What do I say to this? I feel dead already. It’s just a matter of time until he finds me and adds another notch to the tally. I’m just another little fish swimming around in his pond, waiting to be caught.

She takes a swig of the rum that was sitting on my passenger seat not long ago. The bottle is nearly halfway empty now, and I realize this man has been slowly killing her in another way. She sets it down and looks at me.

“…You’ve never heard of this guy before?”

“I don’t really watch the news,” I say. “So how long have you been after him? Years, you said?”

“Well, when I got assigned his case after academy, he’d already been at this for almost twenty years. A lot of these types have a territory they stick to—home turf. But this guy’s an itinerant killer, moving from state to state, city to city. He first showed up in New York back in the late nineties going after pizza delivery guys. Got his nickname in Harlem after murdering three drivers from Sugar Hill Pizzeria. Killed them all with a fucking chef’s knife. The place had to shut down; couldn’t manage to hire anyone after that. Go figure.”

“Jesus…”

“Yeah, go ahead and call upon Him. You’ll need Him.”

“I’ll take all the help I can get at this point.”

“Anyway, NYPD was on his trail, so his best chance was to keep moving. He worked his way up the eastern state line, eventually hopped over into Vermont, then New Hampshire, then Maine… a few months here, a year or two there.
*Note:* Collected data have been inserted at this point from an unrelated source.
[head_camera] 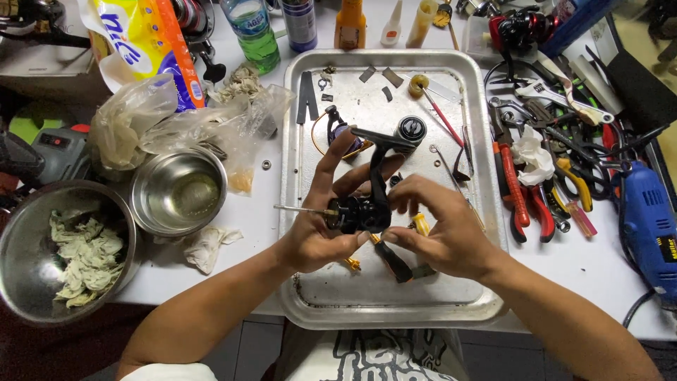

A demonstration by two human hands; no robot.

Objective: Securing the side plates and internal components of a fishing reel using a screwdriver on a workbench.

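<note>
My left hand (321, 219) grips the black body of a fishing reel (363, 208) over a metal tray (395, 303). A thin metal shaft (300, 209) sticks out of the reel to the left. My right hand (441, 229) pinches the reel from the right, fingertips on its side. The reel's black foot and stem (381, 144) rise away from my hands. A black-and-orange screwdriver (393, 261) lies on the tray under my right hand. A black spool (410, 129) and a purple part with an orange ring (338, 134) rest further back on the tray.
Two steel bowls sit at left, one with liquid (178, 192), one with crumpled rags (60, 250). Pliers, cutters and wrenches (546, 162) crowd the table right of the tray, beside a blue power tool (649, 226). Bottles (254, 32) and plastic bags (176, 120) stand behind.
</note>
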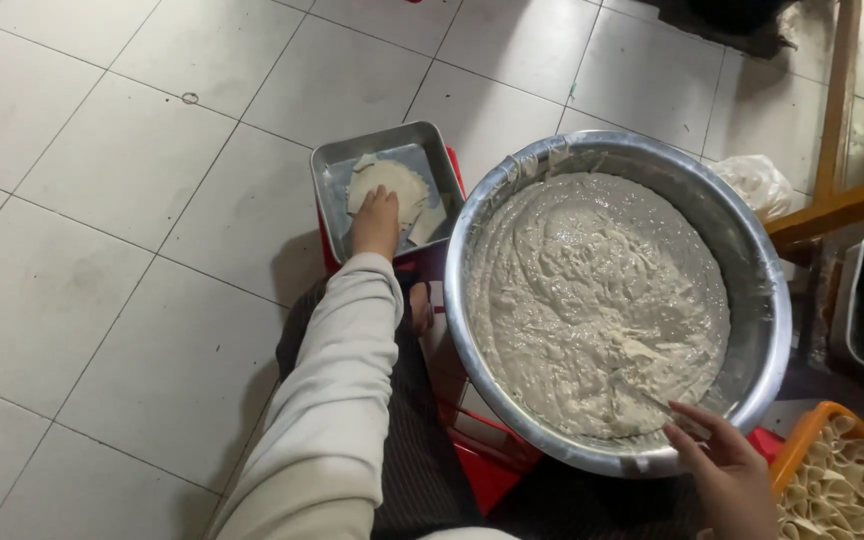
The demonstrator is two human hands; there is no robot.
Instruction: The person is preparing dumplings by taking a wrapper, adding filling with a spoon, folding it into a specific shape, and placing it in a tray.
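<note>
While a big steel bowl (764, 300) brims with pale filling (592, 300), small tray (337, 165) holds round wrappers (387, 180) — left hand (376, 222) pressing flat on them, right hand (722, 470) pinching a thin stick (657, 402) — orange basket (802, 435) of folded dumplings (842, 490).

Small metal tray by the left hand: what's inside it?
The tray holds a round pale wrapper and a few dough scraps. The left hand presses on the wrapper and covers its near edge, so anything beneath stays hidden.

Pale tiled floor, seen from above.
Large square grey-white floor tiles (102, 170) with dark grout lines; orange-brown wooden frame (837, 110) at right.
</note>
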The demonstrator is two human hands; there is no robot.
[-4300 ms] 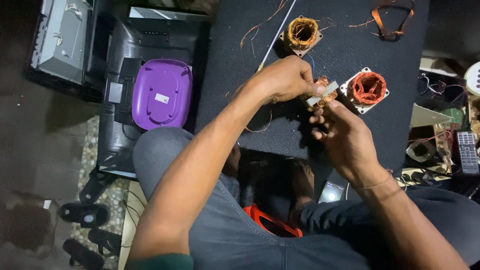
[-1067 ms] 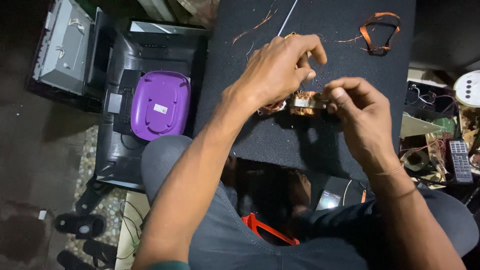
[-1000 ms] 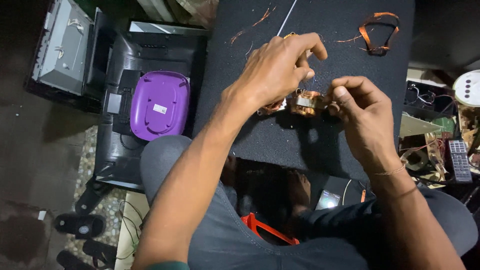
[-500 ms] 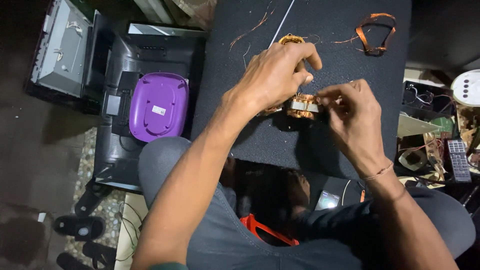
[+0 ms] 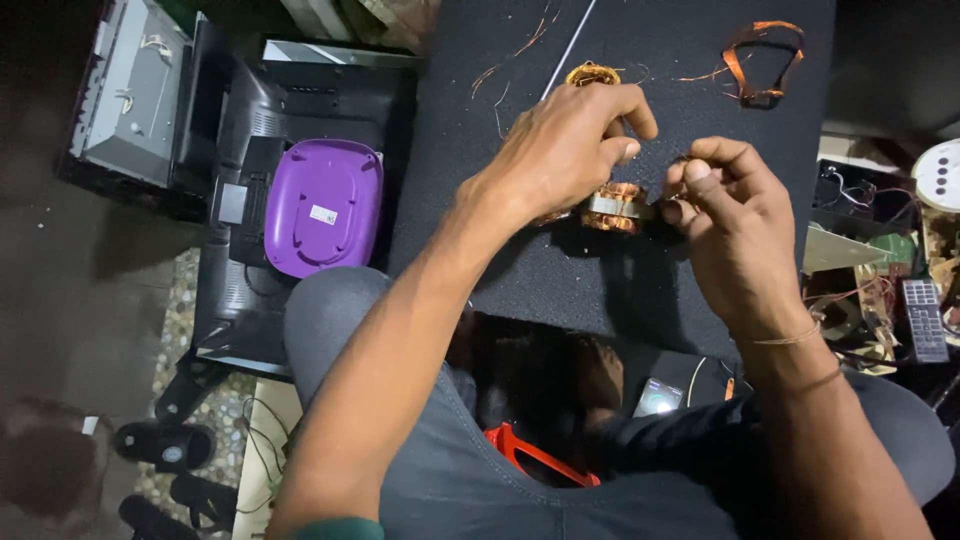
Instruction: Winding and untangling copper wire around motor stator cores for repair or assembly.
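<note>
The left hand [image 5: 565, 150] grips the copper-wound motor coil [image 5: 612, 207] from above, fingers curled on it, over the black mat [image 5: 650, 60]. The right hand [image 5: 735, 215] pinches the coil's right end (fingertips pressed together). A second copper coil [image 5: 592, 75] lies just beyond.

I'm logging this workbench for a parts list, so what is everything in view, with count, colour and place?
copper-wound coil: one, copper and grey, on the black mat between both hands
second coil: one, copper, behind the left hand
wire loop: one, copper-orange, far right of the mat
black mat: one, black, under the work
purple lid: one, purple, on the dark casing at left
dark casing: one, black, left of the mat
remote: one, dark, right edge
sandals: apparently two, black, floor at lower left
red item: one, red, by the lap
left hand: one, fingers on the coil
right hand: one, fingers pinching at the coil's end
</note>
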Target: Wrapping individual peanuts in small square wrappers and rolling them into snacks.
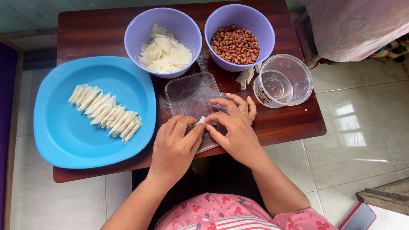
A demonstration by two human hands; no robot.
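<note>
Seen from above, a dark brown wooden tabletop (93, 34) carries several plastic containers. At the far edge stand two round lilac bowls: the left bowl (136, 32) holds a loose heap of thin, pale pastry wrappers (166, 51), and the right bowl (255, 21) holds reddish-brown peanuts (235, 44). Just right of them sits a round, clear plastic tub (294, 70) with a small label patch low on its left wall. A crumpled bit of wrapper (246, 77) lies between the tub and the peanut bowl. On the left, a large sky-blue plate (64, 136) bears a slanting row of slim, rolled pastry sticks (106, 111), lying side by side and touching.

At the near middle lies a clear, rectangular plastic lid (189, 96). Over its near end the left hand (174, 149) and the right hand (236, 127) meet. Their fingers (189, 132) pinch a small white pastry piece (201, 120) between them, thumbs and forefingers closed on it, while the right hand's other fingers rest spread on the lid.
</note>
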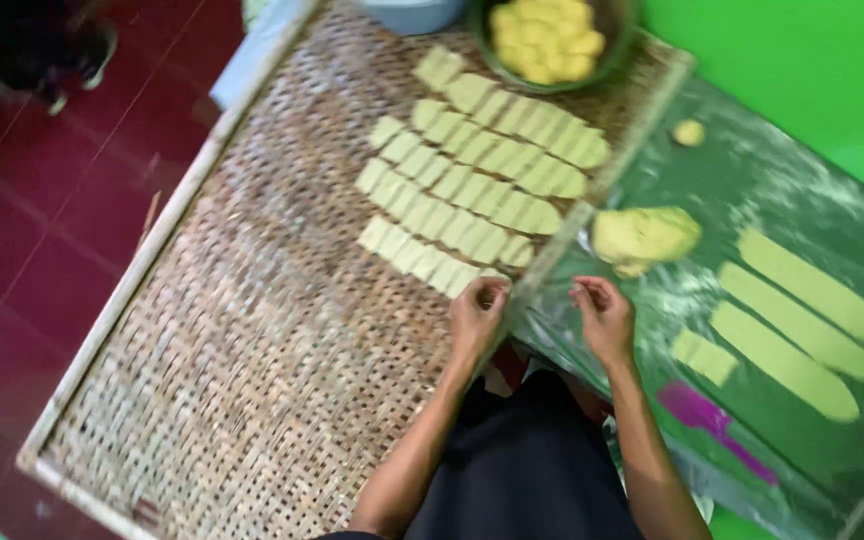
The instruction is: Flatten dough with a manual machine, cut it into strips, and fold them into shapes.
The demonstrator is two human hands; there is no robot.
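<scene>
My left hand (476, 315) hovers at the near edge of the woven bamboo tray (252, 330), fingers pinched on a small pale-green dough piece at the end of the nearest row of cut dough pieces (432, 255). My right hand (602, 318) is beside it over the floured plastic sheet (752, 180), fingers curled; whether it holds anything is unclear. A lump of yellow-green dough (644, 238) lies just beyond my right hand. Three long dough strips (797, 320) and a short cut piece (704, 356) lie to the right.
A green bowl of yellow dough balls (547, 40) stands at the tray's far end, with a pale blue container (407, 12) beside it. A purple cutter (712, 425) lies on the sheet near me. Red tiled floor (42, 210) is left; a green wall (812, 70) right.
</scene>
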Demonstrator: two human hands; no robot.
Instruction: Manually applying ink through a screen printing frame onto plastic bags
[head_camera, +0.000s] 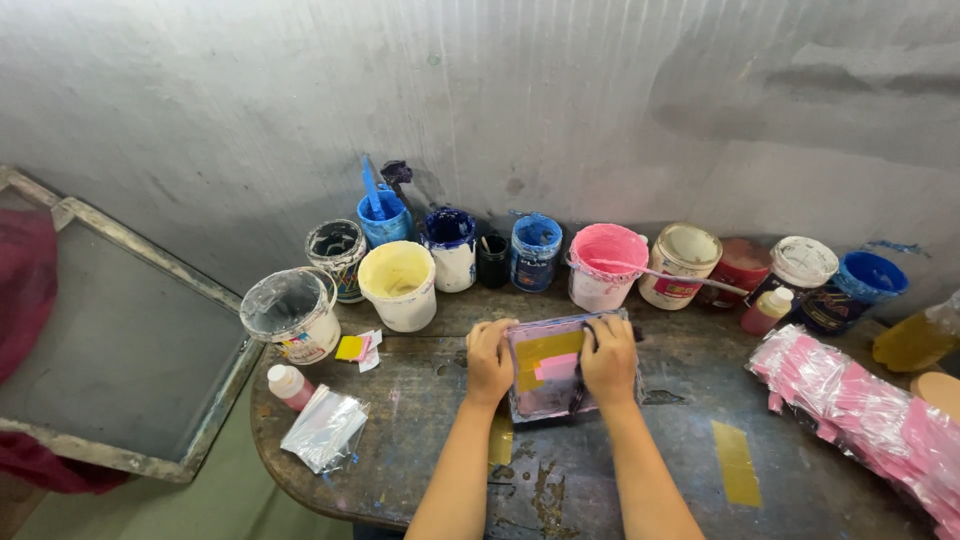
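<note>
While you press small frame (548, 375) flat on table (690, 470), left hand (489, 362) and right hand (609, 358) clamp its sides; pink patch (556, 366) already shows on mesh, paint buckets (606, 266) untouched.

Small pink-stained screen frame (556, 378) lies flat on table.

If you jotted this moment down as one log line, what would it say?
left hand: on small printing frame | right hand: pressing its other side | frame: flat on table | paint tubs: behind
</note>
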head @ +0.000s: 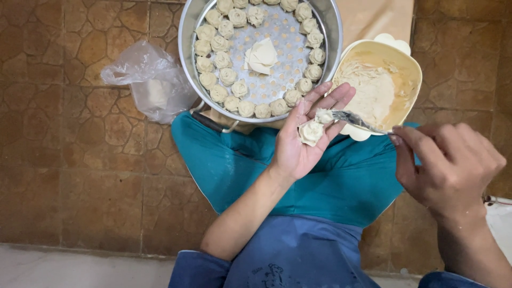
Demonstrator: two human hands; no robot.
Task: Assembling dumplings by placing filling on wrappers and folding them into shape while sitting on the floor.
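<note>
**Soft dumpling cupped in the left palm, utensil feeding it from the right**

Here the left hand (301, 141) lies palm up over the lap, fingers spread and slightly curled toward the steamer, and a half-formed dumpling (311, 132) sits on the base of the fingers. Its grip is loose: the hand cradles rather than pinches, the wrapper resting in the hollow. The right hand (448, 162) comes in from the right with thumb and fingertips pressed together on the handle end of a thin metal utensil (354, 120), whose tip carries a dab of pale filling (324, 115) just above the dumpling.

The dumpling looks light, soft and easily deformed; the thin dough would likely tear or stick if squeezed, so it is best supported from underneath and closed by gentle gathering at its upper edge. The filling appears pasty and clingy, apt to smear on skin or metal.

The left forearm runs up from the lower middle of the view, wrist straight, palm facing the camera. The right wrist is bent inward, knuckles up, the utensil held nearly level.

Beyond the hands, a round metal steamer tray (188, 32) on the tiled floor (69, 176) holds a ring of finished dumplings (218, 69) around its perforated base, with a stack of wrappers (261, 56) at the centre. A cream bowl (413, 69) of filling stands just beside the tray on the right, and a crumpled plastic bag (149, 80) lies to its left.
</note>
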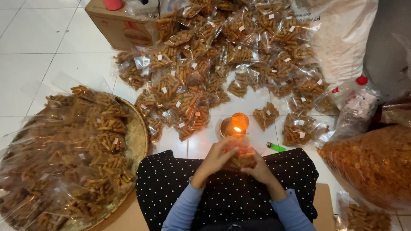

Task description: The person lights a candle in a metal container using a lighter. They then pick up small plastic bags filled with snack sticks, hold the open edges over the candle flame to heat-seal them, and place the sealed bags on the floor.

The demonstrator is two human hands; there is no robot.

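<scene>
Far left: round woven bamboo tray (139,141) heaped with clear plastic packets of brown stick snacks (85,145), near the person's left knee, well apart from both hands.

Centre: left hand (215,159) and right hand (256,167) meet over the lap, on the black white-dotted cloth (171,188). Between them sits one small clear plastic packet of brown stick snacks (242,156). Left hand is closed around the packet's left side, fingers curled over its top. Right hand grips it from the right and underneath. Both hands touch it; neither is nearer than the other.

Key relation: the held packet lies just on the near side of the small candle flame in a round metal holder (235,126), which stands on the white tiled floor (43,68). The flame is straight ahead of the hands, on the far side, close to the packet's upper edge. Whether that edge touches the flame I can't tell; glare hides it. The packet's long axis looks roughly left-right, but it is partly covered by fingers.

Right of the flame: green lighter (275,147) lying on the floor, nearer the right hand. Far centre: big pile of filled snack packets (222,55). Far right: large clear bag of loose brown snacks (376,167).
</scene>
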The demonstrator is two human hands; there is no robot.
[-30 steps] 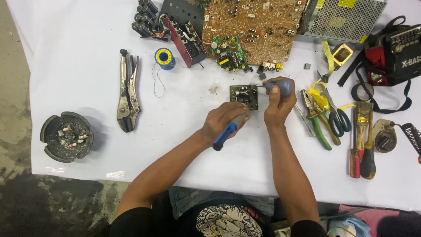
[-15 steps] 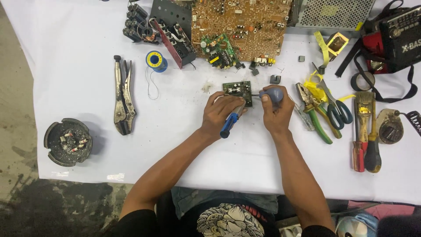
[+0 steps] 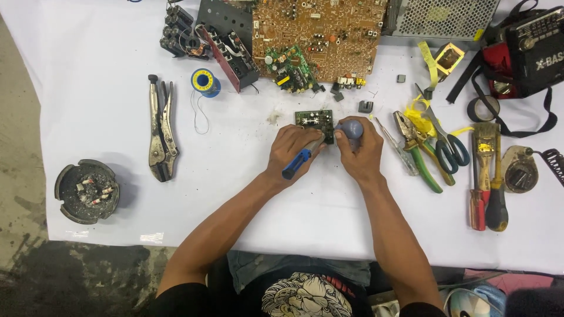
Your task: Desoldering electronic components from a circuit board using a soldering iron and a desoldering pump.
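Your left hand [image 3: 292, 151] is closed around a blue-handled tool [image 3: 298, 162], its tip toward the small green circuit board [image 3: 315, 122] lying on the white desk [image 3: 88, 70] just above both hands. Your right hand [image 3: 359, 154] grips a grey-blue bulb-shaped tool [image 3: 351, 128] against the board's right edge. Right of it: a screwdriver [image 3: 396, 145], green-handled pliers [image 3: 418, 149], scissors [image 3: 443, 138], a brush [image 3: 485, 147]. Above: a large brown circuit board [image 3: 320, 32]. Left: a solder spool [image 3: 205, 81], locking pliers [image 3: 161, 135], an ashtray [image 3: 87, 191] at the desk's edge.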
But then after a few murders in Boston, he went dark. We got nothing on him for a couple years, so we thought he might finally be done. We even considered the possibility that he was dead. Then about a year ago we picked up a string of murders here in Providence, including all of his signatures. With a new spot and all of these new delivery apps blowing up, he’s got plenty to do. It’s like some big end-of-career comeback—his third act, so to speak.”

“What if I just stopped doing deliveries?” I ask. I haven’t actually considered the implications here, but I’ll be happy to find another job if it saves my life.

“If only it were that simple,” she says. “If he’s been following you, then he’s already made up his mind. He’s coming for you. Quitting now won’t change that.”

“Well what am I supposed to do then? I can’t keep going out there!” I feel myself getting angry, not so much at Abby but at the finality of it all. As if it has already been determined and I’m just running down the clock to the end.

“That’s where you’re wrong,” Abby says. “If you quit, it might slow him down, but he will find you. He always does. But if you keep delivering, that gives us a line to work with. It’s actually our best chance of catching him.”

“What do you mean?”

“I mean we’re going to set him up—and unfortunately, you’re the bait.”

“What if I don’t go along with this?”

“I think you already know what will happen if you don’t.”

I pause, then nod.

“Good.” She sighs and glances at her phone. “It’s getting past 2:00 AM now. Why don’t you just stay the night here on the couch? We can talk through a plan in the morning.”

Normally I would at least offer some polite back-and-forth here, but I don’t have the energy. I wouldn’t feel safe at my apartment anyway, so I’m more grateful than I let on.

I nod again at her suggestion. “Thank you.”

“Don’t thank me yet,” she says. “Let’s see if we can save your life, first.”